● GOAL OF THE EXERCISE:
Please find the lines in the following records that hold "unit", and copy them.

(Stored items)
>>>>>

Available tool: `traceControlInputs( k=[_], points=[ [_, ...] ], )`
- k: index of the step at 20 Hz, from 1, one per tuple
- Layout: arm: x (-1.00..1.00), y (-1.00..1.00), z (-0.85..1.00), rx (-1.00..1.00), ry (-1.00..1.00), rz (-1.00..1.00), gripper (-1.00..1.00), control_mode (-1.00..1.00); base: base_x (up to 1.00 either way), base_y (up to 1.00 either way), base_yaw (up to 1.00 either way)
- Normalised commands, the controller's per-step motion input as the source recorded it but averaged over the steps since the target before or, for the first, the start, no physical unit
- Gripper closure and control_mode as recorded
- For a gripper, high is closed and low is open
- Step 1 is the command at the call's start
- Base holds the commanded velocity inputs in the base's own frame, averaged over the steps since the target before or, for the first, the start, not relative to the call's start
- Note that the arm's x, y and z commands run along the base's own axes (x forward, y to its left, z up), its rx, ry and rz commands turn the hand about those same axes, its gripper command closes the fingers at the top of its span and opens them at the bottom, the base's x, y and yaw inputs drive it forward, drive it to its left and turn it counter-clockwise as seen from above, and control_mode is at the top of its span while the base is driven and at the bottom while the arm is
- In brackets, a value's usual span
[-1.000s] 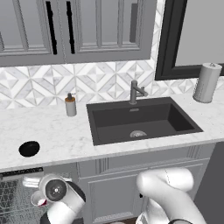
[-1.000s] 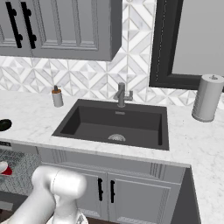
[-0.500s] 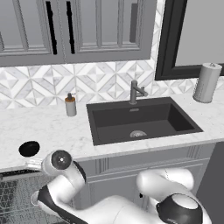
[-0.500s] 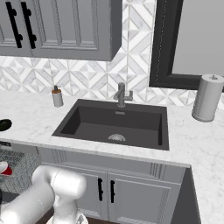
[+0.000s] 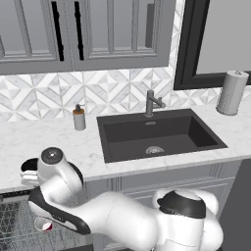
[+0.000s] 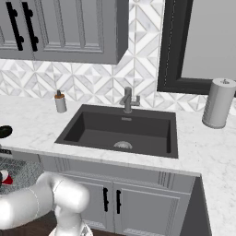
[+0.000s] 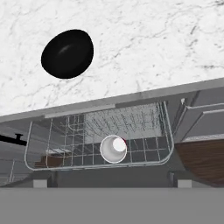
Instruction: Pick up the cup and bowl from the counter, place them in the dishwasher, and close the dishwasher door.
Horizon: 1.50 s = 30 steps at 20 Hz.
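Inspection of the hand view, nearest item first. The cup [image 7: 113,149] stood upright in the dishwasher [image 7: 183,131] wire rack [image 7: 98,135], at about 6 o'clock in that view, its whitish mouth facing the camera; the left base view showed its red body [image 5: 44,225] low in the rack beside the arm. That item was judged already loaded and needing no further handling.

Beyond the rack, the edge of the marble surface [image 7: 144,48] crossed the view, and the bowl [image 7: 67,53] rested on it at about 11 o'clock, well apart from the cup and clear of other objects. In the right base view the bowl [image 6: 4,131] sat at the far left of the surface.

The hand was out of sight in all pictures; by the available evidence its jaws stood at full spread and nothing appeared to be carried.

Handling assessment of the bowl: judged light and rigid. The glossy black finish suggested a slippery wall, likely to slide out of a pinch across its curved outside. The soundest hold was judged to be the rim, one finger inside and one outside, approached from above. A drop onto the marble could chip it if ceramic; material could not be confirmed.
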Motion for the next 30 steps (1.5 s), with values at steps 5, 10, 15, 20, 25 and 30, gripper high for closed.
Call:
traceControlInputs(
  k=[5,10,15,20,25,30],
  points=[
    [0.29,0.16,-0.02,-0.08,0.06,0.0,-1.0,-1.0,0.0,0.0,0.0],
    [0.04,-0.06,-0.15,0.0,-0.06,0.0,-1.0,-1.0,0.0,0.0,0.0],
    [0.11,-0.14,-0.29,0.03,-0.05,0.0,-1.0,-1.0,0.0,0.0,0.0],
    [0.14,-0.24,-0.22,0.1,-0.05,0.0,-1.0,-1.0,0.0,0.0,0.0],
    [0.28,-0.06,-0.05,0.04,0.0,0.0,-1.0,-1.0,0.0,0.0,0.0],
    [0.41,0.0,-0.04,0.0,0.0,0.0,-1.0,-1.0,0.0,0.0,0.0]
  ],
)
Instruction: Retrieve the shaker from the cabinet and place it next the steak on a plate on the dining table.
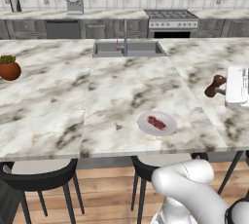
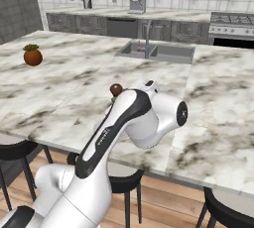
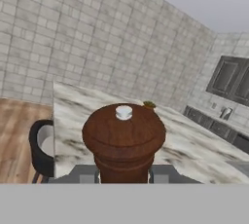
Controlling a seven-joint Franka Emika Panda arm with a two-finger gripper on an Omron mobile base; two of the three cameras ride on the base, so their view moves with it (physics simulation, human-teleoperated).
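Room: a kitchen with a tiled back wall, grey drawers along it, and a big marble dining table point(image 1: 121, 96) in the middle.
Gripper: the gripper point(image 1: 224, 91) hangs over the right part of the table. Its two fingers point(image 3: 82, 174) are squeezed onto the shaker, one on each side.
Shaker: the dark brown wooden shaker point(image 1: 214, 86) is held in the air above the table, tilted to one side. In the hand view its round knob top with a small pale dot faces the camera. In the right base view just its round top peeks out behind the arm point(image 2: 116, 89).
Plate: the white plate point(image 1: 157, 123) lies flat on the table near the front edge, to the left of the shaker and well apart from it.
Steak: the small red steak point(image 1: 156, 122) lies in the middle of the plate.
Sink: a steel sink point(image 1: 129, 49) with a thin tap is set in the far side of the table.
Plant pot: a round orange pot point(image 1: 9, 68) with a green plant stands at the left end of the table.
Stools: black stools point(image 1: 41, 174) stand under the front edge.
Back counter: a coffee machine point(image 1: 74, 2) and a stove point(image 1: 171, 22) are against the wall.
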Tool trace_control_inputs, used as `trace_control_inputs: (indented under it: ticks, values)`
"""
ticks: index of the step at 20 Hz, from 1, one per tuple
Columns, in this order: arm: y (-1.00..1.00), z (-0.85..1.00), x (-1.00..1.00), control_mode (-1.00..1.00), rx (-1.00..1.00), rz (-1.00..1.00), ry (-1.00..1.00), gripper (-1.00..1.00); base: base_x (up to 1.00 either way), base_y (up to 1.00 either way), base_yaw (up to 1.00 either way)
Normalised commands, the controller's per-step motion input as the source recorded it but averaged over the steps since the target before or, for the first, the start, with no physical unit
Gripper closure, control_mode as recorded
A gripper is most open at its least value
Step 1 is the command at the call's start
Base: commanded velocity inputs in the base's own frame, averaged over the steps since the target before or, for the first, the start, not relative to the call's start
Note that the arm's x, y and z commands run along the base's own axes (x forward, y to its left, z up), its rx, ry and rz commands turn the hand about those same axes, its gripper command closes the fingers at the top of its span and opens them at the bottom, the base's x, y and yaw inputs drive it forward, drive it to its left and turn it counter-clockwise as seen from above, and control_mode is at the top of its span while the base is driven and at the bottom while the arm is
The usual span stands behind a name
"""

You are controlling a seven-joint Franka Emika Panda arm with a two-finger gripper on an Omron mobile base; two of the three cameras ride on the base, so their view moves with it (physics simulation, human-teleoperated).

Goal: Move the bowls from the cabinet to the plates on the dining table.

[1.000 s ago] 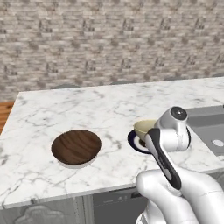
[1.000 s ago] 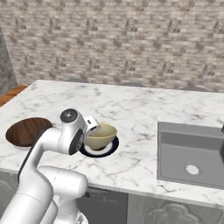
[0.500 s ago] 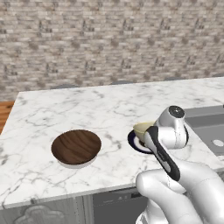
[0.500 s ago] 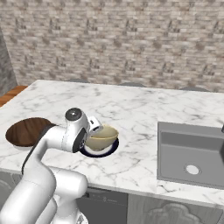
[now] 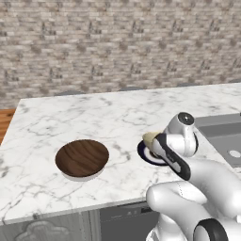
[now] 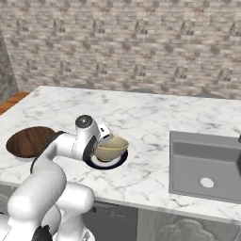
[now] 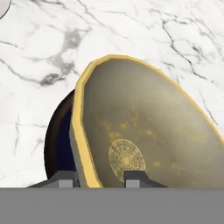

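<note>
- The two-finger gripper [image 7: 98, 178] is pinching the near rim of the smaller, deeper pale yellow-olive bowl [image 7: 144, 131]: in the hand view one dark fingertip is sitting outside the wall and the other inside it, with the rim running up between them.
- That bowl is sitting over the small round dark navy blue plate [image 7: 59, 138], and the plate is peeking out from under its left side. From the right base view the bowl [image 6: 111, 147] is looking a bit tilted on the plate [image 6: 115, 162], though I can't really tell if it's resting fully on it.
- The plate is lying on the big white marble table top with grey veins [image 6: 155, 122], towards its front edge.
- Off to the robot's left, well apart, the wide, shallow dark brown wood-grain bowl [image 5: 82, 158] is sitting on the same marble, with a sliver of the pale whitish-grey plate [image 5: 80, 176] showing under its front.
- On the right, a sunken grey sink basin [image 6: 207, 162] is set into the top.
- Nothing is crowding the yellow bowl besides the robot's own white arm [image 5: 181, 141] covering half of it in the left base view.
- Behind it all, a grey-brown brick wall [image 5: 117, 42] is running across the back.
</note>
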Motion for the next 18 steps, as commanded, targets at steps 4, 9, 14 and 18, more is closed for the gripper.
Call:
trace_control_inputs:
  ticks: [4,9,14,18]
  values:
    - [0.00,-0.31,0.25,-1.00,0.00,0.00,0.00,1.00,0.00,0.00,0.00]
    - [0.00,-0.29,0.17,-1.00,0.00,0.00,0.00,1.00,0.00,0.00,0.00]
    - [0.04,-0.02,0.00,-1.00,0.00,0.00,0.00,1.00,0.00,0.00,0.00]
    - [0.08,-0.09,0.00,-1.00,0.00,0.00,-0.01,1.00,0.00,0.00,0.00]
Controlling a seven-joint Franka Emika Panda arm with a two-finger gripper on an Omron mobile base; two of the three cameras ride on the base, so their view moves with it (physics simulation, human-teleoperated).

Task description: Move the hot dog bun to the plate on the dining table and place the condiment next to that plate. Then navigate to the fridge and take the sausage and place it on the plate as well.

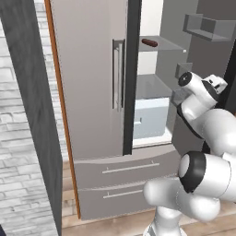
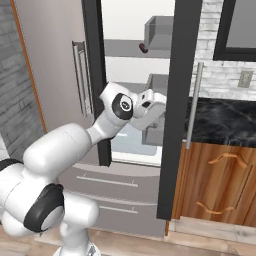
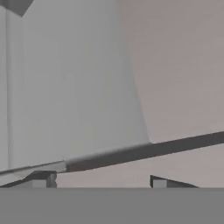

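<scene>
Grey fridge [image 1: 92,92] open, sausage [image 1: 149,43] on upper shelf (far right). Gripper [image 3: 103,181] inside fridge, fingers apart, grasping nothing.

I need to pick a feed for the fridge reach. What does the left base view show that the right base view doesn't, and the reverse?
Left base view alone: the sausage lying full length on an upper fridge shelf, and a pale bin below. Right base view alone: a black marble counter over wooden cabinets, with only the sausage's end visible. Both: the open fridge, its drawers, and the arm reaching inside.
</scene>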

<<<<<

● RESPONSE BELOW:
- Normalised commands, the controller's per-step motion input as the source recorded it but averaged over the steps since the target before or, for the first, the start, no physical unit
Normalised commands, the controller's per-step motion input as the source recorded it but averaged over the steps since the target before or, for the first, the start, with no physical unit

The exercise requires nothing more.